• _EXERCISE INSTRUCTIONS_
Each line below from the one containing "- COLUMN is" through the one containing "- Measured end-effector" should be output exactly as it stands, and no other line should appear.

*** THE DATA Section Begins ***

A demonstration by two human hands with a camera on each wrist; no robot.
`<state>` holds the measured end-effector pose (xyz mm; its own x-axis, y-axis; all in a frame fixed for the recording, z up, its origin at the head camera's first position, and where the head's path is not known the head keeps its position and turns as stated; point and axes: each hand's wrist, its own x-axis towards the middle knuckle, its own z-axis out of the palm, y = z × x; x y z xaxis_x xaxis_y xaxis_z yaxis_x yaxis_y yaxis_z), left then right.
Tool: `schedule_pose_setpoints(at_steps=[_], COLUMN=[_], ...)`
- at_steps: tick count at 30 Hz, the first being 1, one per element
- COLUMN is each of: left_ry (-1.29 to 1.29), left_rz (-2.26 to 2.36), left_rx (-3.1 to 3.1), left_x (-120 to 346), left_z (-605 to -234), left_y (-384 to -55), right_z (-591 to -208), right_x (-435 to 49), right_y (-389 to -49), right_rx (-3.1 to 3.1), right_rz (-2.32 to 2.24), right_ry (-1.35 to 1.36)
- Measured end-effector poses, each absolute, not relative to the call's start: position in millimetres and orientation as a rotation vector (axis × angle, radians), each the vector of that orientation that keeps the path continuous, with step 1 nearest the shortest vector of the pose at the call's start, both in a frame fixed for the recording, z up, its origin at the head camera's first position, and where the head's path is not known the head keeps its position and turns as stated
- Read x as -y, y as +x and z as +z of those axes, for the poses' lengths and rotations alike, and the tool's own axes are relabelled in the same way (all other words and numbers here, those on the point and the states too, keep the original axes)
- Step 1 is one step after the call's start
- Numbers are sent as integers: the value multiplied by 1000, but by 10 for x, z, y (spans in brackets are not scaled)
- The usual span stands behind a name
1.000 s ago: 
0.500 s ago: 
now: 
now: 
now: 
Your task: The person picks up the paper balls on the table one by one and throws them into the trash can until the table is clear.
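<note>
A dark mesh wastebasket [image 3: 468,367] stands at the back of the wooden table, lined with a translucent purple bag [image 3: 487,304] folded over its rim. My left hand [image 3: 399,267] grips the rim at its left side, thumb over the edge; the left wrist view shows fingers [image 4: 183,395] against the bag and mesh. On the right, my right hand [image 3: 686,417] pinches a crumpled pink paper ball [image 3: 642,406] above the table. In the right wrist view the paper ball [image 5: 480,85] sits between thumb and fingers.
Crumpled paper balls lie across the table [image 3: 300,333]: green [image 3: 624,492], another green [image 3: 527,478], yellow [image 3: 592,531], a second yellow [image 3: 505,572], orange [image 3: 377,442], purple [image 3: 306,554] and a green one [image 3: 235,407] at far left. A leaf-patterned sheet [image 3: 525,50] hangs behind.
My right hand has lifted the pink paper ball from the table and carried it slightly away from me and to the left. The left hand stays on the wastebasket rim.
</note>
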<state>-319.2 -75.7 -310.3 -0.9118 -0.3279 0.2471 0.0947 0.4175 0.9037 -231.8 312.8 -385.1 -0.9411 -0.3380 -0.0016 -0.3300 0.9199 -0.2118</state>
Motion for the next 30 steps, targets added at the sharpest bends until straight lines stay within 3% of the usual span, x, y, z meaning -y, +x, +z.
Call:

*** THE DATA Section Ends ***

• _ANSWER_
- COLUMN is each of: left_ry (-1.29 to 1.29), left_rz (-2.26 to 2.36), left_rx (-3.1 to 3.1), left_x (-120 to 346), left_z (-605 to -234), left_y (-384 to -55), right_z (-591 to -208), right_x (-435 to 49), right_y (-389 to -49), right_rx (-3.1 to 3.1), right_rz (-2.32 to 2.24), right_ry (-1.35 to 1.36)
- Measured end-effector poses, each absolute, not relative to the call's start: position in millimetres and orientation as a rotation vector (axis × angle, radians), each the vector of that orientation that keeps the path continuous, with step 1 nearest the shortest vector of the pose at the call's start, both in a frame fixed for the recording, z up, its origin at the head camera's first position, and where the head's path is not known the head keeps its position and turns as stated

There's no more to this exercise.